All lines from the one with "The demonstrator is" to the end of the listing below are to be transcribed exactly; both end lines are included, and no other lines are.
**** INFORMATION SUPPLIED ****
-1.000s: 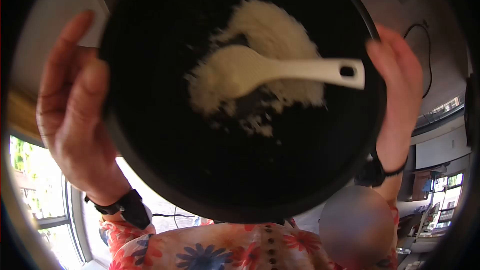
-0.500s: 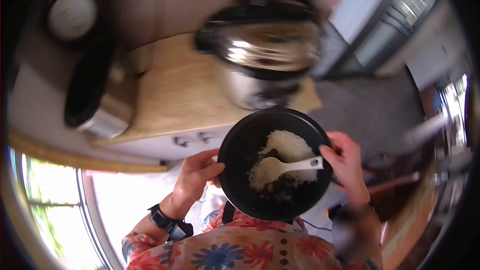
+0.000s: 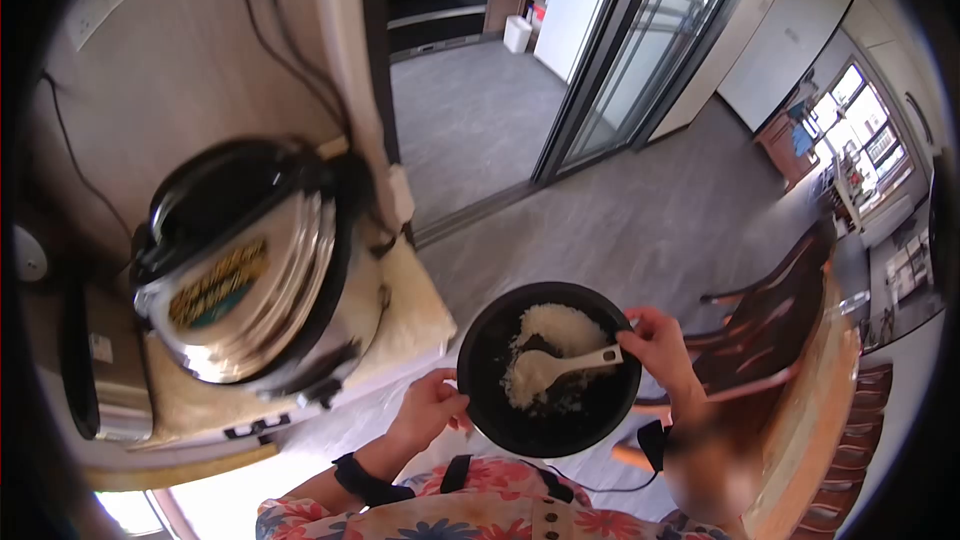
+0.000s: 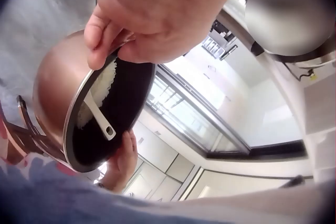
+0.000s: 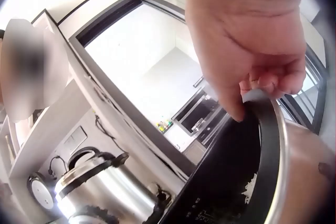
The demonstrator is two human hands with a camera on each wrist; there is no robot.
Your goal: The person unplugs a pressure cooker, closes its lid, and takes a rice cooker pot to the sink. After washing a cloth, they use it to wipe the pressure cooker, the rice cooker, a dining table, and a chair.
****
* _RESULT FOR THIS EXERCISE_:
The demonstrator is two human hands with a camera on each wrist; there is no robot.
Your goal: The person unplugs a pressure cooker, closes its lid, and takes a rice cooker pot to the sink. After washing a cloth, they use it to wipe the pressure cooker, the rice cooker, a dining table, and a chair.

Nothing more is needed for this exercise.